One has to accept the difficulty here in order to control the relevant Regulator not two pressures, but two pressure differences to balance against each other, for which a special control apparatus is required.

A suitable control apparatus must, if two individual streams are to be mixed, thus be equipped with four pressure chambers. Is known z. B. the use of two mechanically interconnected Diving bells, each of which is in a separate chamber. The ones to be compared Pressure gradients are brought into effect on the inside and outside of both bells and the one initiated thereby joint movement of the bells is transmitted to a control valve, which with the help of an inflowing from any source Control current passes on the desired impulse to the control elements in the individual lines. The arrangement is so mechanical interconnected bells is cumbersome and requires a construction of the bell apparatus that is difficult to access.
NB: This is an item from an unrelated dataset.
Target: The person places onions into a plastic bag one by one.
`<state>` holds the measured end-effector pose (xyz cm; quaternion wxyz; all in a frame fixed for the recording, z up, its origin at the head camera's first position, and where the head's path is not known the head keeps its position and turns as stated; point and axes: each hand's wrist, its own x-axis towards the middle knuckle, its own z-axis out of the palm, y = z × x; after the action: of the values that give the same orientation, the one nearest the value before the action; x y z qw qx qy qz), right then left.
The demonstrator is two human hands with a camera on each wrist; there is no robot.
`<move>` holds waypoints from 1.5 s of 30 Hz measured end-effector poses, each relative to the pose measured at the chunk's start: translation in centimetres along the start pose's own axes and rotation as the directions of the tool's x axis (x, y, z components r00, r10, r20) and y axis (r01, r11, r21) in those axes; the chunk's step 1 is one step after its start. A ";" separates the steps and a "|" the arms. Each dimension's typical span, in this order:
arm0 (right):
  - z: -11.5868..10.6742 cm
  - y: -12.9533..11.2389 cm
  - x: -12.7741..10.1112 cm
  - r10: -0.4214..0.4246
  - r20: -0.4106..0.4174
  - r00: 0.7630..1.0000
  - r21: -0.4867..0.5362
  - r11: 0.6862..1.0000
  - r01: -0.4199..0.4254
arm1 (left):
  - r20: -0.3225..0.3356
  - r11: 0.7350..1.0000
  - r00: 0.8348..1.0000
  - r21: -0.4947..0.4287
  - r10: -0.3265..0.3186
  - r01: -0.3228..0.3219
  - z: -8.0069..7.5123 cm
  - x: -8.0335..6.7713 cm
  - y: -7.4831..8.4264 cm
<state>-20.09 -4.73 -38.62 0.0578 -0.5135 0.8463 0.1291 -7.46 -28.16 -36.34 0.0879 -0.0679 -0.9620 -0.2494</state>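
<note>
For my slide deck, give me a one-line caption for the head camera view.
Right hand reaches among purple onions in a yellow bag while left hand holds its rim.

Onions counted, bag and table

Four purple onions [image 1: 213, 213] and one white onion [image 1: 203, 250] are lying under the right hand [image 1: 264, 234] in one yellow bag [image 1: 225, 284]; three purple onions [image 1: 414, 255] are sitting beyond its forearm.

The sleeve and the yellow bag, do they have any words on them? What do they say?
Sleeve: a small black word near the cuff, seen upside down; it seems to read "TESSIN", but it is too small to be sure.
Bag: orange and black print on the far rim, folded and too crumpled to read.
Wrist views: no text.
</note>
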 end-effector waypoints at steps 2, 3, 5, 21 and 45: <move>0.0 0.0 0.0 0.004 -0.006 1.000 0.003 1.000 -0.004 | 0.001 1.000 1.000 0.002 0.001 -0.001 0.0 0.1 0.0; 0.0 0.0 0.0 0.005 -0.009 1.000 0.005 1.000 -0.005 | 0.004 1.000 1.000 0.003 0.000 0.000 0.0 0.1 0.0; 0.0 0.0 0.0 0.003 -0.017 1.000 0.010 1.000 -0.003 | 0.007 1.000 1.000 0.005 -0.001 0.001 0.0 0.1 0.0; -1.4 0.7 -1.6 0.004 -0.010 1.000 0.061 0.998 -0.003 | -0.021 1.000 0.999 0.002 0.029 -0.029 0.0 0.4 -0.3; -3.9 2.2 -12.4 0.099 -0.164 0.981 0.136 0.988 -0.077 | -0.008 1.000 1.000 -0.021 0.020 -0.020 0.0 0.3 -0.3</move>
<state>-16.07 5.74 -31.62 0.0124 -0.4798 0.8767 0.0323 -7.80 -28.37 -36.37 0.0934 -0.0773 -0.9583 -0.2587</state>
At the same time, such control apparatuses tend to oscillate or to over-regulate.

According to the invention, instead of two mechanically interconnected bells two separate bells are used, which are housed in a common chamber. Each bell covers two pressure chambers arranged concentrically with one another. One fifth pressure chamber is located above the two bells. The one for the flow rates The significant pressure gradient between two individual lines is fed into the pressure chambers covered by the bells. Each of the two bells actuates a control valve for the adjustment of the in the Serving regulators located on individual lines

Control current. This circuit has the advantage of a simple construction and an enlarged one Security against commuting, as will be explained in more detail below. The apparatus is in Fig. Ι and 2 for a mixing device shown for gas and air.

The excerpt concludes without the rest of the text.